Go through the data below. Pull out every line that has the word "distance".

(Stored records)
:::::

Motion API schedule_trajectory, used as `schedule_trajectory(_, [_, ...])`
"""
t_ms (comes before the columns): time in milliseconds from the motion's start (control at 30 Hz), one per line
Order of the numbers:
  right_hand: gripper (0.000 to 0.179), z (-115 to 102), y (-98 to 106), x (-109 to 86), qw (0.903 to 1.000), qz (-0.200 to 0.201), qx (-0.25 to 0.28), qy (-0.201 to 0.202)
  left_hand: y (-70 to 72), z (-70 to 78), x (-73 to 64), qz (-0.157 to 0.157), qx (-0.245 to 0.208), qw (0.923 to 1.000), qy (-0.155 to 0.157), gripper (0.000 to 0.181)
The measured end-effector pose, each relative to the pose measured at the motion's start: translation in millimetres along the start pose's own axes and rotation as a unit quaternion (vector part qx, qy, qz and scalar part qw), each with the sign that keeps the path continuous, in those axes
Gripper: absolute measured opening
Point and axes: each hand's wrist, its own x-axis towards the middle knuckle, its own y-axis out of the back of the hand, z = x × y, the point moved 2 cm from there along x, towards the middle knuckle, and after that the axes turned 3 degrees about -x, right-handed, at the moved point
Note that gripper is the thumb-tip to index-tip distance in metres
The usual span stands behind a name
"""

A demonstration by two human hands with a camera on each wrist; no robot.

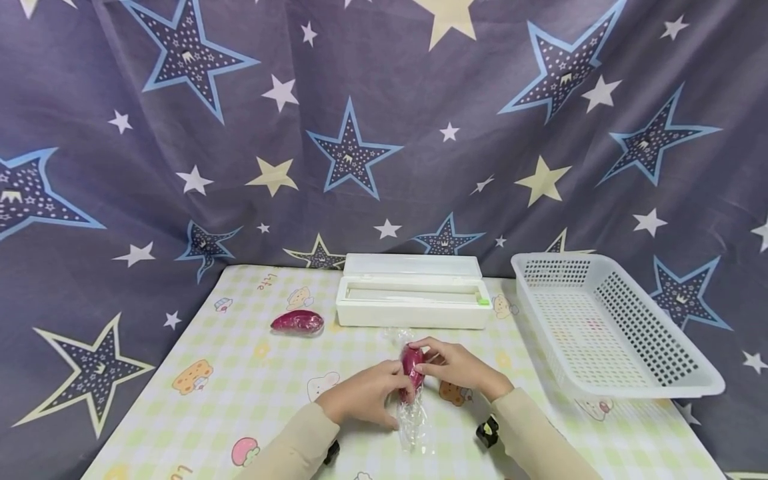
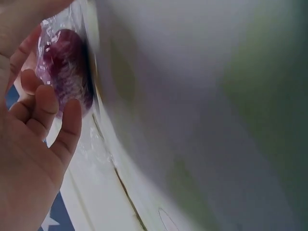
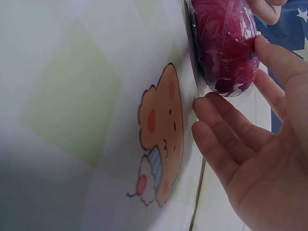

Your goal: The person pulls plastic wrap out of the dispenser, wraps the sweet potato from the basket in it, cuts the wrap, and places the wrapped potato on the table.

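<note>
A purple-red vegetable (image 1: 412, 363), shaped like a sweet potato, lies lengthwise on the table in clear plastic film (image 1: 415, 427). Loose film spreads out beyond both its ends. My left hand (image 1: 369, 393) holds the near part from the left, its fingers curled over the film. From the right, my right hand (image 1: 459, 365) holds the far part between thumb and fingers. The right wrist view shows the wrapped vegetable's rounded end (image 3: 224, 57) close up, with the thumb at its side. A second such vegetable (image 1: 298, 323), shiny as if wrapped, lies to the left.
Behind the hands stands a white film dispenser box (image 1: 414, 315) with its lid (image 1: 413, 265) raised. A white perforated basket (image 1: 648, 388) sits at the right side. The checked tablecloth (image 1: 258, 393) has printed cartoon figures; a starry curtain (image 1: 408, 187) hangs behind.
</note>
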Motion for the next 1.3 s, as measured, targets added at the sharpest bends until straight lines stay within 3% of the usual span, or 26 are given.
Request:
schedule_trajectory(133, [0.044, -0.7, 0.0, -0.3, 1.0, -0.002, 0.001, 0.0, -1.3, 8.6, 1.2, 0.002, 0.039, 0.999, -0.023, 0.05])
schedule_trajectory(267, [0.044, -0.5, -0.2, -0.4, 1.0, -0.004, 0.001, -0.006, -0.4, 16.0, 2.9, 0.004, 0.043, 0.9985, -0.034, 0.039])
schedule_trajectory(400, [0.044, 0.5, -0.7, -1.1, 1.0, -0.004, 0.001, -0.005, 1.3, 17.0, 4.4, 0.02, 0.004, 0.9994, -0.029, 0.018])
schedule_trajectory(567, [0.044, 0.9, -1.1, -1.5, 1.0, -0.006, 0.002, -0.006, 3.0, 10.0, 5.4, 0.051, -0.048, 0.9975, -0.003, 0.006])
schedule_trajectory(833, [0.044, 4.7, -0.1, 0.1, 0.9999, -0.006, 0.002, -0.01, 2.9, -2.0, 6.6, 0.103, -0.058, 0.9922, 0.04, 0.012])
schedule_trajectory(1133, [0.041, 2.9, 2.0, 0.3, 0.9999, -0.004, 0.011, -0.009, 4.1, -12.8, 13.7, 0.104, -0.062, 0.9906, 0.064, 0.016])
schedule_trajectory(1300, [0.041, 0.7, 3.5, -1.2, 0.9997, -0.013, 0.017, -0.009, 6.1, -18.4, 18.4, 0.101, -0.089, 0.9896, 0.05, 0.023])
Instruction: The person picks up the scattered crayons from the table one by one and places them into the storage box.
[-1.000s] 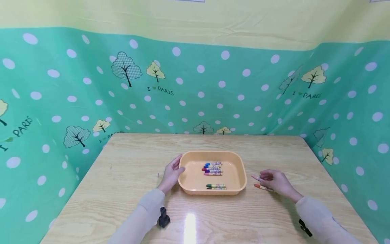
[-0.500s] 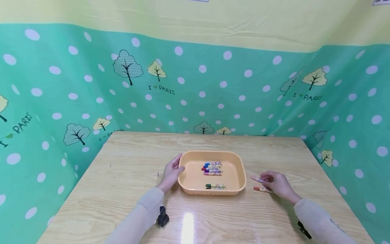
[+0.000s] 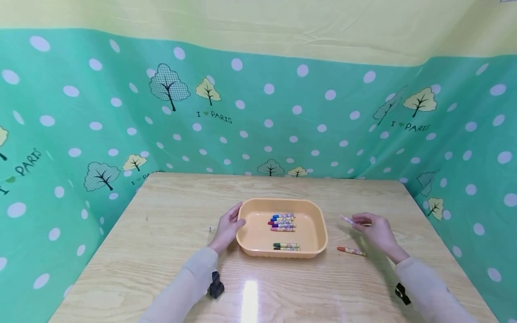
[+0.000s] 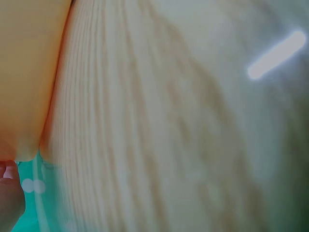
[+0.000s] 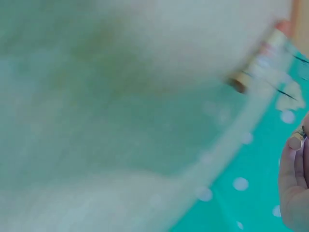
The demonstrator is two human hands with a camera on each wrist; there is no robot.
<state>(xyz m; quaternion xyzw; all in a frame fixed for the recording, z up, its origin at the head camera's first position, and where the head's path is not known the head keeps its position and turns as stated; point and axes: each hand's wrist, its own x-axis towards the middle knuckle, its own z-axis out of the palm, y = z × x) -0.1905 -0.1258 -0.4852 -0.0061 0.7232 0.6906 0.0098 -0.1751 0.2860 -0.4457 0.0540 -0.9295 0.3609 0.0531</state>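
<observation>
A peach plastic tray (image 3: 250,246) stands on the table, holding several crayons: a cluster of blue, yellow, red, purple and pink ones (image 3: 282,223) at the back, and two dark green or blackish ones (image 3: 286,246) near the front wall. My left hand (image 3: 227,228) grips the tray's left rim, thumb over the edge and fingers outside. Between thumb and fingers my right hand (image 3: 376,231) pinches a pale pinkish crayon (image 3: 347,220), raised a little above the table right of the tray. Below that hand an orange crayon (image 3: 351,251) lies on the wood.
The light wooden table (image 3: 169,251) has a bright glare strip near its front. Green dotted cloth (image 3: 323,121) hangs behind and at both sides. Black camera mounts (image 3: 216,285) sit at both wrists. A tiny dark mark (image 3: 210,229) shows left of the tray.
My right hand has lifted the pale crayon off the table and moved slightly up and right, uncovering the whole orange crayon. The left hand and tray stay in place.
</observation>
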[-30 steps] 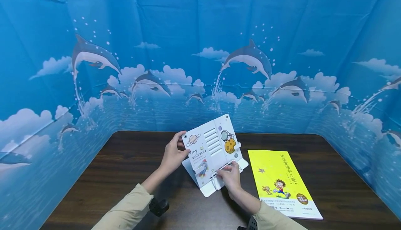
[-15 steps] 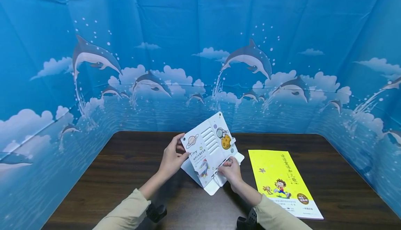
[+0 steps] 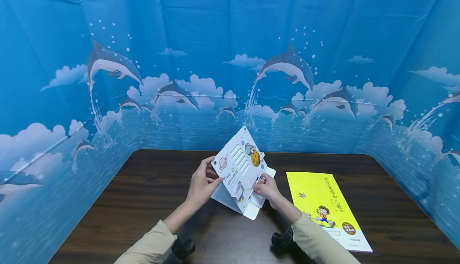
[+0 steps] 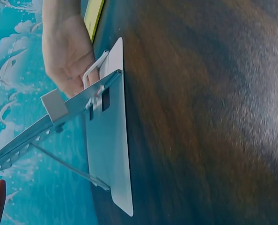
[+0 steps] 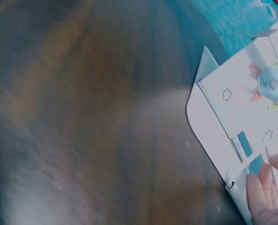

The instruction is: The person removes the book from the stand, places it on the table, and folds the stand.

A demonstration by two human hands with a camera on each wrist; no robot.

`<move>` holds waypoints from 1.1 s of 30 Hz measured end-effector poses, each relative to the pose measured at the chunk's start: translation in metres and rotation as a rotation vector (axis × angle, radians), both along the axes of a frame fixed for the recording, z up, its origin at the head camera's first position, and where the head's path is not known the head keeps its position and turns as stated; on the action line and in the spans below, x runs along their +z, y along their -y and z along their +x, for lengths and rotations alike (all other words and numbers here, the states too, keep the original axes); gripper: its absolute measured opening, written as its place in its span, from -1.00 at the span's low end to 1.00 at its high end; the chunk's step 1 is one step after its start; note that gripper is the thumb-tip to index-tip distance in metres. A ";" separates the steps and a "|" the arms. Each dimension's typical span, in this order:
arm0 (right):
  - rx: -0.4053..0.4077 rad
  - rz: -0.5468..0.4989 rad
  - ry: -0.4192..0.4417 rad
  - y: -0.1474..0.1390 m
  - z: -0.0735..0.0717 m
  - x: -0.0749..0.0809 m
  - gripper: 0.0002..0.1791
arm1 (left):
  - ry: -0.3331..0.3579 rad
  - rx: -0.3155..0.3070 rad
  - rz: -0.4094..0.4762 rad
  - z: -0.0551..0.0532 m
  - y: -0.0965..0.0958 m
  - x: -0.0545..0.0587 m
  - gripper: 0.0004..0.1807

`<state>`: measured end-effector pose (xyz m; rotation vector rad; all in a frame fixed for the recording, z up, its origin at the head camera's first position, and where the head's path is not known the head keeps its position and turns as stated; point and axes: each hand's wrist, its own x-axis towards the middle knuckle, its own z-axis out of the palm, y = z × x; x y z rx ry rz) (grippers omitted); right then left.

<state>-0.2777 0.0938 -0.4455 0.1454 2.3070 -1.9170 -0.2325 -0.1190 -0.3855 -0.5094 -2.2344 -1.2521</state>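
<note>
A white book stand (image 3: pixel 231 166) printed with planets, a rocket and "Tiny universe" stands angled on the dark table. Its panel leans back over a flat base (image 4: pixel 111 159), with a thin wire prop (image 4: pixel 66 164) between them in the left wrist view. My left hand (image 3: pixel 201 182) pinches the panel's upper left edge, thumb in front and fingers behind. At the lower edge, beside the slots and the wire page holder, my right hand (image 3: pixel 269 191) grips the stand with thumb and curled fingers (image 5: pixel 258 192).
To the right, a yellow picture-covered book (image 3: pixel 312 188) lies flat on the wooden table (image 3: pixel 143 192), close to my right forearm. A blue dolphin-print curtain (image 3: pixel 215 56) hangs behind the table's far edge.
The book stand has turned counter-clockwise, its right side swinging away from me and its front lower corner moving right. Both hands have kept hold of it throughout.
</note>
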 end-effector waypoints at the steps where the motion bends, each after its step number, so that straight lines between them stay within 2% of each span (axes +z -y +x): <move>1: 0.008 0.009 0.008 -0.001 -0.002 0.000 -0.35 | -0.005 -0.002 0.001 0.001 -0.001 -0.001 -0.29; 16: 0.175 0.081 0.079 -0.027 -0.033 -0.004 -0.30 | -0.090 0.064 0.010 0.018 -0.032 -0.013 -0.30; 19: 0.196 0.088 0.100 -0.030 -0.036 -0.003 -0.30 | -0.104 0.076 0.004 0.020 -0.036 -0.015 -0.30; 26: 0.256 0.072 0.098 -0.034 -0.039 -0.001 -0.31 | -0.160 0.062 -0.020 0.026 -0.044 -0.017 -0.31; 33: 0.265 0.071 0.087 -0.034 -0.041 -0.005 -0.32 | -0.188 0.080 -0.044 0.029 -0.045 -0.017 -0.33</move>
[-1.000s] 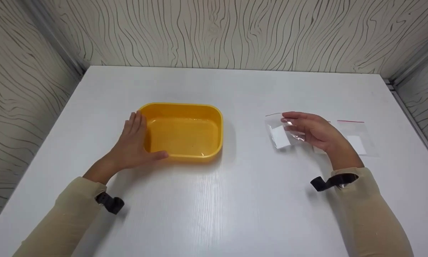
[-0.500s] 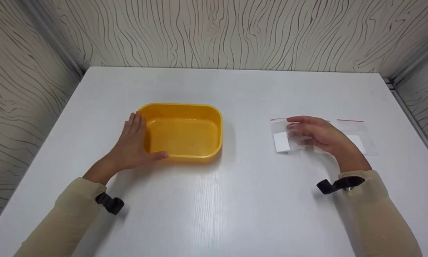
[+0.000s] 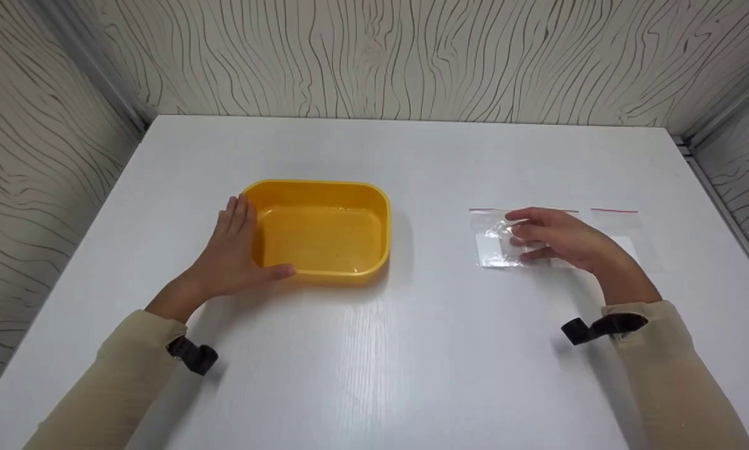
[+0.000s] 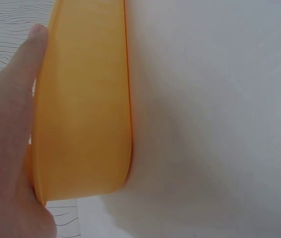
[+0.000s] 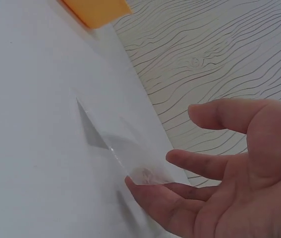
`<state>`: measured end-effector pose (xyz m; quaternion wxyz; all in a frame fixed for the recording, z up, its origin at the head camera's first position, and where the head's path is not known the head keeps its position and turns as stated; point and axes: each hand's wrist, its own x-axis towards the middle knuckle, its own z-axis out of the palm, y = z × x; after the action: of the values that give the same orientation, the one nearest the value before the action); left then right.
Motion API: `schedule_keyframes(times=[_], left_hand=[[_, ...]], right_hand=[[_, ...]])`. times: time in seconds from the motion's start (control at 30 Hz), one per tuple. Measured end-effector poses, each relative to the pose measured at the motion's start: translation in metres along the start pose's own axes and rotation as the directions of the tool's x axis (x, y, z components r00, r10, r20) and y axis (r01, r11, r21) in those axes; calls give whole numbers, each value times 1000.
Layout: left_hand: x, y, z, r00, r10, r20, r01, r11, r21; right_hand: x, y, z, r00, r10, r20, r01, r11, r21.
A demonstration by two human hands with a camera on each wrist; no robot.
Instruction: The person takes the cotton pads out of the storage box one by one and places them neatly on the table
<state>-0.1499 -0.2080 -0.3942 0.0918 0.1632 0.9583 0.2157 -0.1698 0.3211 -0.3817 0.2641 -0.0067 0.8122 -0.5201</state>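
Note:
A yellow plastic tub (image 3: 321,240) stands on the white table, seen from its outer side in the left wrist view. My left hand (image 3: 227,253) rests on its left end, fingers straight along the rim and thumb on the front edge. Right of the tub, my right hand (image 3: 565,240) is over a clear zip bag (image 3: 490,247) with a white slip inside. Its fingers are spread and the thumb stands apart, pinching nothing. In the right wrist view a fingertip meets the edge of the bag (image 5: 113,148), which is partly raised. Part of the bag is hidden under the hand.
Another zip bag (image 3: 631,240) with a red seal and white slip lies further right, partly behind the right wrist. Patterned panels (image 3: 374,59) rise behind the table (image 3: 362,369) and at both sides.
My right hand has lowered the bag to the table and spread its fingers off it, shifting slightly right and toward me. The left hand and tub have stayed put.

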Motion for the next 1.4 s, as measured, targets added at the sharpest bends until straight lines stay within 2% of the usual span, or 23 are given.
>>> schedule_keyframes(times=[0.57,1.13,1.4], left_hand=[[-2,1,-1,1000,-6,-6,6,1000,-11],[-1,1,-1,1000,-6,0,6,1000,18],[1,4,-6,998,-29,48,28,999,22]], right_hand=[[-10,-7,1,1000,9,25,-4,981,-196],[-16,-14,5,999,6,34,3,968,-250],[-17,-18,4,999,24,49,-10,962,-274]])
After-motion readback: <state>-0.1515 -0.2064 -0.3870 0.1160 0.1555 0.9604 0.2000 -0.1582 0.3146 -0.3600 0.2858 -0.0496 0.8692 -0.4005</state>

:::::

Solution for this exercise:
Note that gripper is the thumb-tip to index-tip distance in metres
`<move>` holds waypoints from 1.1 s of 30 Hz measured end-effector poses, each relative to the pose measured at the chunk's start: translation in metres and rotation as a rotation vector (axis × angle, radians), both along the axes of a frame fixed for the recording, z up, its origin at the head camera's first position, and where the head's path is not known the head keeps its position and turns as stated; on the action line and in the spans below, x runs along their +z, y along their -y and z along their +x, for lengths and rotations alike (all other words and numbers here, the states too, keep the original axes); gripper: its absolute measured opening, written as its place in its span, from -1.00 at the span's low end to 1.00 at its high end; the chunk's step 1 is one step after its start; note that gripper is the thumb-tip to index-tip distance in metres. A ";" separates the steps and a "|" the arms. Each dimension's typical span, in this order:

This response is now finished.